- Michael Thorner when he was Chair of the Department of Medicine at the University of Virginia School of Medicine, 1997.
- Education: University of London (MBBS)
- Occupation: Professor Emeritus of Internal Medicine
- Employer: University of Virginia

= Michael O. Thorner =

Michael O. Thorner is David C. Harrison Professor Emeritus of Internal Medicine at the University of Virginia specializing in endocrinology and metabolism. He was previously the chief of the division of endocrinology and metabolism and the chair of the department of internal medicine.

== Education and career ==
Thorner graduated with an MBBS from Middlesex Hospital at the University of London in 1970.
He was a lecturer at St Bartholomew's Hospital at the University of London from 1974 to 1977.

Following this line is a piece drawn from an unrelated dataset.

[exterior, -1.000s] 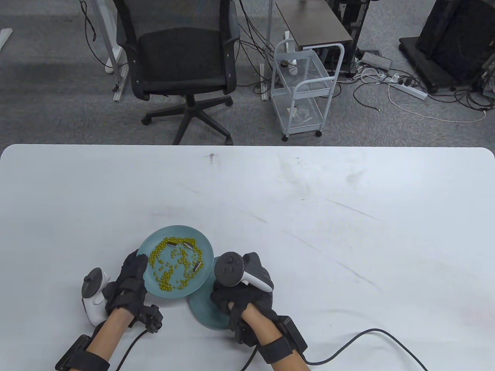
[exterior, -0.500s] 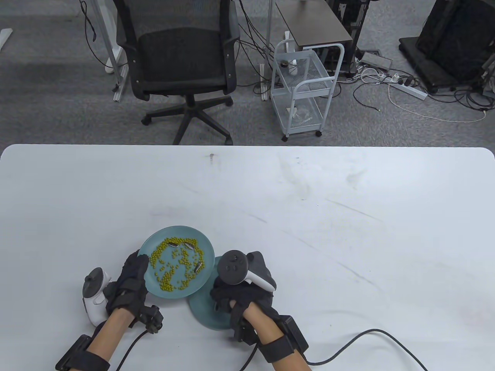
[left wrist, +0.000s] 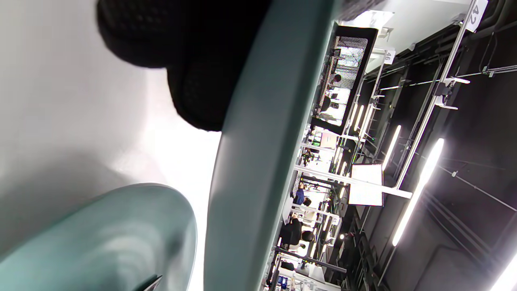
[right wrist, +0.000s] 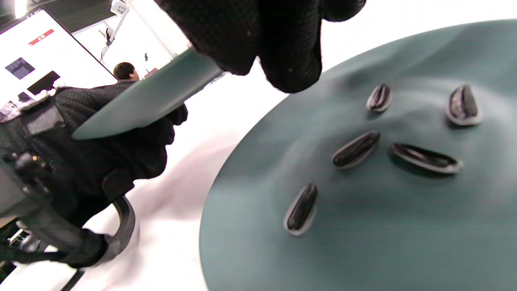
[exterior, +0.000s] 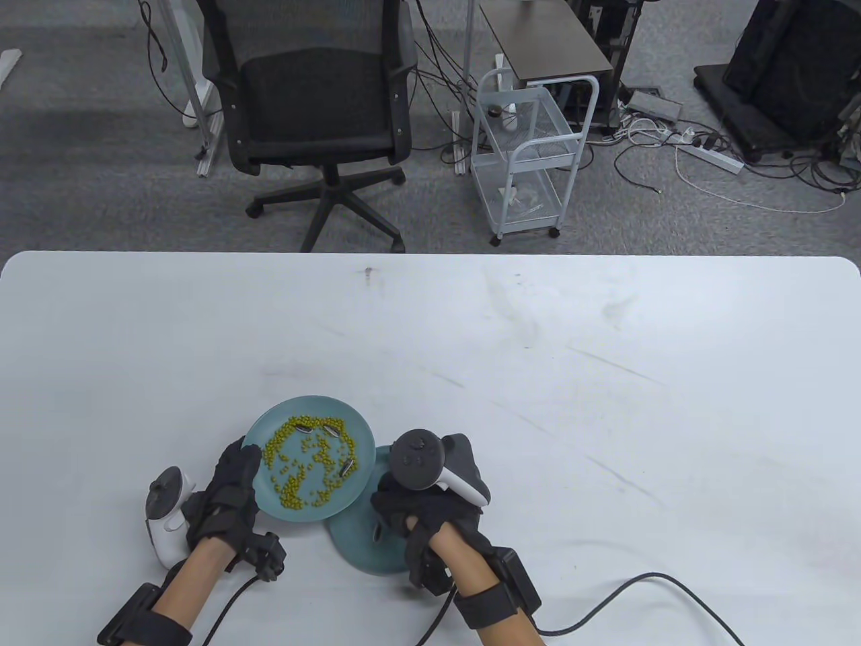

He joined the faculty of the University of Virginia as an associate professor in 1977, and was promoted to full professor in 1982. He held positions as the Kenneth R. Crispell Professor of Medicine (1990-1998), Henry B Mulholland Professor of Internal Medicine (1996-2006), David C. Harrison Medical Teaching Professor of Internal Medicine (2006-2014). He was director of the General Clinical Research Center (1984-1997), chief of the division of endocrinology and metabolism (1986-1998), and chair of the department of medicine (1997-2006). He retired in 2014.

== Research ==
Robert MacLeod's discovery that dopamine is the hormone responsible for inhibiting prolactin release led to Thorner being recruited to UVA to join in the research. He continued this work to develop treatment for prolactin-secreting pituitary tumors to restore normal prolactin levels and reduction the size of the tumor by using dopamine agonists. This is now the standard of care for patients with prolactin-secreting tumors.

His work on human growth hormone was the basis of Merck's drug MK-677, which increases muscle mass in elderly adults and helps prevent frailty-related injuries. He was the chair of the National Institute on Aging Advisory Panel on Testosterone Replacement in Men (2000). In 2013, he received the highest award of the Endocrine Society, the Koch Medal.

== Awards ==
He has been honored with several awards, including:
- 1988 Virginia’s Outstanding Scientist Award
- 1984 Albion O. Bernstein Award, NY Medical Association
- 1992 Edwin B. Astwood Award, Endocrine Society
- 1995 GCRC Program Seventh Annual Award for Excellence in Clinical Research
- 1995 Pituitary Society Annual Award for Contributions to Understanding Pituitary Disease
- 1996 Theodore E. Woodward Award, American Clinical and Climatological Association
- 1999 John Phillips Memorial Award, American College of Physicians
- 1999 Bristol-Myers Squibb Unrestricted Gift Metabolic Research Gift Recipient
- 2000 Endocrine Society Distinguished Physician Award
- 2009 Dale Medal, British Endocrine Society
- 2013 Fred Conrad Koch Award, Endocrine Society
- 2024 Human Growth Foundation Lifetime Achievement Award
He is an elected fellow of the American Society for Clinical Investigation in 1983, the Royal College of Physicians, the Association of American Physicians, and the American Clinical and Climatological Association and was elected Fellow of the American Academy of Arts and Sciences in 2000.